=== Exercise inputs ===

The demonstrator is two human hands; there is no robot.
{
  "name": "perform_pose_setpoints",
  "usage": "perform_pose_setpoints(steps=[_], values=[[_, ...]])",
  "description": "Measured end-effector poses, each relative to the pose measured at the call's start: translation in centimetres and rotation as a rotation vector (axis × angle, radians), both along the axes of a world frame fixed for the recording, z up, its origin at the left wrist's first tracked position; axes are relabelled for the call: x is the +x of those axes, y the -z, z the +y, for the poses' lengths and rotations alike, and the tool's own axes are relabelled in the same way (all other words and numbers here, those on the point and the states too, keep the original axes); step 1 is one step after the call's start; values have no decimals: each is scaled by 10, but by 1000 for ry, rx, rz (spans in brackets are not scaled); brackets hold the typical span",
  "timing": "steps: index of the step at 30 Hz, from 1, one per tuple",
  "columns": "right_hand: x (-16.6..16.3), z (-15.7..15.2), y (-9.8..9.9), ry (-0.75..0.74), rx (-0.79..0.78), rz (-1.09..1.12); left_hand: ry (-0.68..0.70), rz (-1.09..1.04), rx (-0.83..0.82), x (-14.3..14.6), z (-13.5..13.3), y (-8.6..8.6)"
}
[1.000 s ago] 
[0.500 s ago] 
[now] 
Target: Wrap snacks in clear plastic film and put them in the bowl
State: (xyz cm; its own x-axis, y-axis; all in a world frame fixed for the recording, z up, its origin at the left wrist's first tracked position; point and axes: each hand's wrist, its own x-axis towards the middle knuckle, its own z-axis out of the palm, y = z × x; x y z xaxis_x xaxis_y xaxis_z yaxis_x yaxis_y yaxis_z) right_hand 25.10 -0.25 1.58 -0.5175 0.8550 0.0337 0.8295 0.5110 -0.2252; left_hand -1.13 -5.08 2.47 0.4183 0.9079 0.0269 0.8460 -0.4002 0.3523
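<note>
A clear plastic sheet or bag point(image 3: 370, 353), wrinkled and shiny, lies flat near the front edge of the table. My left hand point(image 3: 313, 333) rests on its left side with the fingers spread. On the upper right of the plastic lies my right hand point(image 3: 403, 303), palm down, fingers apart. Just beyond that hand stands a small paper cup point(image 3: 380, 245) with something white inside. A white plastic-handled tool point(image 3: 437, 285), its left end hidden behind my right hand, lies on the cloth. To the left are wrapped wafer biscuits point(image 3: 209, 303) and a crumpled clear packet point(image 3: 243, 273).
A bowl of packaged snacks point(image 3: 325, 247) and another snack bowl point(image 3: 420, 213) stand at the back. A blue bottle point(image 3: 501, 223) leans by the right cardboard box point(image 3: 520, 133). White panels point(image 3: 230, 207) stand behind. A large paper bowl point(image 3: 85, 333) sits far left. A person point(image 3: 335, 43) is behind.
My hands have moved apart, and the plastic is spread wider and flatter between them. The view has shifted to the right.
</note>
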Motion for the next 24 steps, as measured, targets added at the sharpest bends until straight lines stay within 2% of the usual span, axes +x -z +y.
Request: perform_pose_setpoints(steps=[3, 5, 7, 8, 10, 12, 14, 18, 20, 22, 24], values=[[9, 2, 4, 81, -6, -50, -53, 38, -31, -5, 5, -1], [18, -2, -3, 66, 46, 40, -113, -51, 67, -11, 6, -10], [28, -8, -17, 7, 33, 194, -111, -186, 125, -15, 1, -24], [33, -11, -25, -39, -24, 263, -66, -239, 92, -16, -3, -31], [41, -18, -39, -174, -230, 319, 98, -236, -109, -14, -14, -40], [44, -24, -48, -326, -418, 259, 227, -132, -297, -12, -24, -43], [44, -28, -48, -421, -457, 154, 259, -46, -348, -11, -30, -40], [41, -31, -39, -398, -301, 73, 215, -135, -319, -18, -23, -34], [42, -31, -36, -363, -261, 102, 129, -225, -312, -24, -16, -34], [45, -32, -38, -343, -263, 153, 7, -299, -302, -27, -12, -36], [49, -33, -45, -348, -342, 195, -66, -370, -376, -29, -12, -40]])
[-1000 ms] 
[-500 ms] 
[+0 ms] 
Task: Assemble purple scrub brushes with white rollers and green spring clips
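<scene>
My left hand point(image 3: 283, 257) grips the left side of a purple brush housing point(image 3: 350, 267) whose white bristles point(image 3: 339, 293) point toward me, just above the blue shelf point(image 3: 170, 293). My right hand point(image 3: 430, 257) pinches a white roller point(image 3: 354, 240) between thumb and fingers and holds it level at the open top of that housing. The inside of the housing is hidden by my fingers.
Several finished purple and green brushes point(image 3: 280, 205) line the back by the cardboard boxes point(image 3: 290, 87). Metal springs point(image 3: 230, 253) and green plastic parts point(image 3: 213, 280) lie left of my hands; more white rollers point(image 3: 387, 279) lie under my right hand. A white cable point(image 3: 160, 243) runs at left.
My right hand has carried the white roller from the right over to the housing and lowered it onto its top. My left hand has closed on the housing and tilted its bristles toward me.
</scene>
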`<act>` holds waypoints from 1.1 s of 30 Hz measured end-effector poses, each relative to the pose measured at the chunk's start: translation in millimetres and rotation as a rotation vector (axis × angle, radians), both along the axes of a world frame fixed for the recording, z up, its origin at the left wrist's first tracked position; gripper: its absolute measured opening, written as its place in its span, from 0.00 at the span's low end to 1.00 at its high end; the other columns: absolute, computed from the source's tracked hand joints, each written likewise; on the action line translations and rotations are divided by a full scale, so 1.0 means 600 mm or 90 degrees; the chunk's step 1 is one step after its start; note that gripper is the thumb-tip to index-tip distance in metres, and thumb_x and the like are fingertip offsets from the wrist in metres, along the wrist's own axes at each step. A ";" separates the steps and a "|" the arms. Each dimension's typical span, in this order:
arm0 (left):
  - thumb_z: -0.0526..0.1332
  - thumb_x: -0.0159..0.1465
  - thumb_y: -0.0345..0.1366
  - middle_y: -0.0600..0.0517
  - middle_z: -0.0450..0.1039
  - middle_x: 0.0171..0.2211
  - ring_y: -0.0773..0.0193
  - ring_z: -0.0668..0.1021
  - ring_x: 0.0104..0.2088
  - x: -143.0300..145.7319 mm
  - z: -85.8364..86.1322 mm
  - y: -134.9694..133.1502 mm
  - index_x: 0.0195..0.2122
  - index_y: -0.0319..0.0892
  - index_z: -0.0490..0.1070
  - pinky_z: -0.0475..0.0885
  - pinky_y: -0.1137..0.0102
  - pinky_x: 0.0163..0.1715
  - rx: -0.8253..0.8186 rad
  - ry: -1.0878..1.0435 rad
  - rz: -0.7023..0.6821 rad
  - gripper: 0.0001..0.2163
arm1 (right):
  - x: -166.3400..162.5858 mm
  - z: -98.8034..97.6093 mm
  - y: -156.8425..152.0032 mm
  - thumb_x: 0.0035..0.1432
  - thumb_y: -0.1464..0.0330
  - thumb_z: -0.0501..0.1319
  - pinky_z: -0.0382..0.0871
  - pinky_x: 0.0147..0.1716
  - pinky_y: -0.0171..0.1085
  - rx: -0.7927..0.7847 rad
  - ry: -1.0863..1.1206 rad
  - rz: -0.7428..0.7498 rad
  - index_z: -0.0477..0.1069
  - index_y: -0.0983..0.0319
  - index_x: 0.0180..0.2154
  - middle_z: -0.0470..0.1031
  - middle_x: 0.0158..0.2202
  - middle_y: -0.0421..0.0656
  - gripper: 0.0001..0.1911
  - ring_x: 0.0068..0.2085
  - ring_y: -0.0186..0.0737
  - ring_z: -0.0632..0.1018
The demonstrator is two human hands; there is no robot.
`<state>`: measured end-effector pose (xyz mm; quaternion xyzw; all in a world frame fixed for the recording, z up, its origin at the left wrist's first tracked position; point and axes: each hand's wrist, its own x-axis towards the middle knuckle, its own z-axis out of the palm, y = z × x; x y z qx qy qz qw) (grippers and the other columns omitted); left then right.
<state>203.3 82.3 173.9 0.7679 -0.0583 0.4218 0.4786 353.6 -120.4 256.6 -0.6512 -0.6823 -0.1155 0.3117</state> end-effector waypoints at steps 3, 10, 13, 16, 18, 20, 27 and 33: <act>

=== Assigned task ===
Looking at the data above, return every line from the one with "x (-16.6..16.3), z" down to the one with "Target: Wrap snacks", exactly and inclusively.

=== Response to the exercise ===
  "columns": "right_hand: x (-16.6..16.3), z (-15.7..15.2), y (-9.8..9.9), ry (-0.75..0.74), rx (-0.79..0.78), rz (-1.09..1.12); left_hand: ry (-0.68..0.70), rz (-1.09..1.04), rx (-0.83..0.82), x (-14.3..14.6), z (-13.5..13.3), y (-8.6..8.6)"
}
[1.000 s ago] 
[0.500 s ago] 
[now] 
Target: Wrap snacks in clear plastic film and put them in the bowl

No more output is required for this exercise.